Fun Fact: Back in 1982, AutoCAD was sold on floppy disks.
The following year, the pioneering invention of Autodesk and ensuing release of AutoCAD- the first momentous CAD program for the IBM PC marked an even bigger milestone in the entire CAD history. It was a huge success for Autodesk which fuelled the later advancements in making drafting and engineering functionality more affordable.

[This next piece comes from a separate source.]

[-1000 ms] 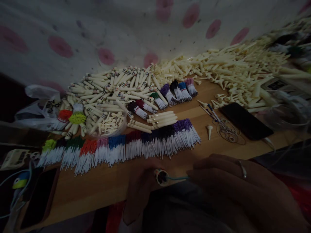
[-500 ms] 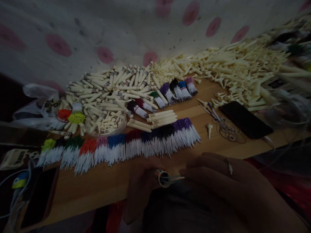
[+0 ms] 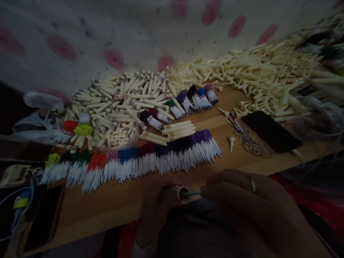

As aforementioned, AutoCAD radically enhanced the technology increasing the development of other CAD service providers. Even after much ground-breaking advancement in the technology, CAD software was still principally 2D-based. However, the next wave of revolution in 1987 in which Pro/ENGINEER got released changed everything. This game-changer program helped engineers to define parts and assemblies more precisely with a program backed by solid geometry and parametric techniques.
The technology promoted competitors in bringing such engineering technology paving the ways for 3D solid modeling kernels like ACIS and Parasolid which were later incorporated into a new kind of parametric CAD program.
The commercialization of CAD programs and the reduction in proprietary software fueled the demand in aerospace and automotive manufacturers buying CAD software from commercial vendors. The biggest inspiration can be taken from Boeing which in 1988 used CATIA to design and draft the new 777 aircraft. This helped them earn a whopping amount of $1 billion in revenue for IBM- Dassault.
The 1990s: PCs, PLM, and the Internet
At the beginning of the 1990s, the PC was finally scalable of such computations which were essential for 3D CAD. This transformation of UNIX to PC was transformational. CAD software gradually started to become easily available to millions of engineers and consumers who previously couldn’t afford the technology. Later, significant inventions SolidWorks, Dassault Systèmes, Solid Edge, a program based on ACIS, and Autodesk’s Mechanical Desktop made a debut. These companies later fused into four chief competitors: Autodesk, PTC, Dassault Systèmes, and UGS (now Siemens PLM).
CAD in the 21st Century
The initial phase of the 21st century witnessed the invention of client-side CAD tools and web-enabled CAD. Alibre launched Alibre Design in 2000, which was the first 3D CAD software holding the potential to perform client-server 3D modeling through the Internet. Further, Autodesk launched AutoCAD 2000i, their first web-enabled CAD software. The company Autodesk continued to shine in the 21st century with steady updates like tool palettes in 2003, support for Macs in 2011, and dynamic block functioning in 2005.
The commencement of direct or explicit modeling helped engineering designers edit geometry without any history tree. It helped engineers to quickly develop 3D designs having the ability to modify with the help of direct interactions with the model geometry.
The Present and Future: Transferring Designs into Cloud-based CAD
Cloud-based CAD was first brought up by a major company at World 2010 event featured by SolidWorks. It further took good years for cloud-based CAD to become mainstream in the engineering designing industry. Today, cloud-aided CAD has revolutionized the entire designing process and is being used vigorously by mechanical engineering, AEC sector, aerospace, fashion, entertainment, civil engineering, machinery, and computer graphic animation (CGA). In fact, virtually no product can be created without CAD software; from design, simulation to manufacturing.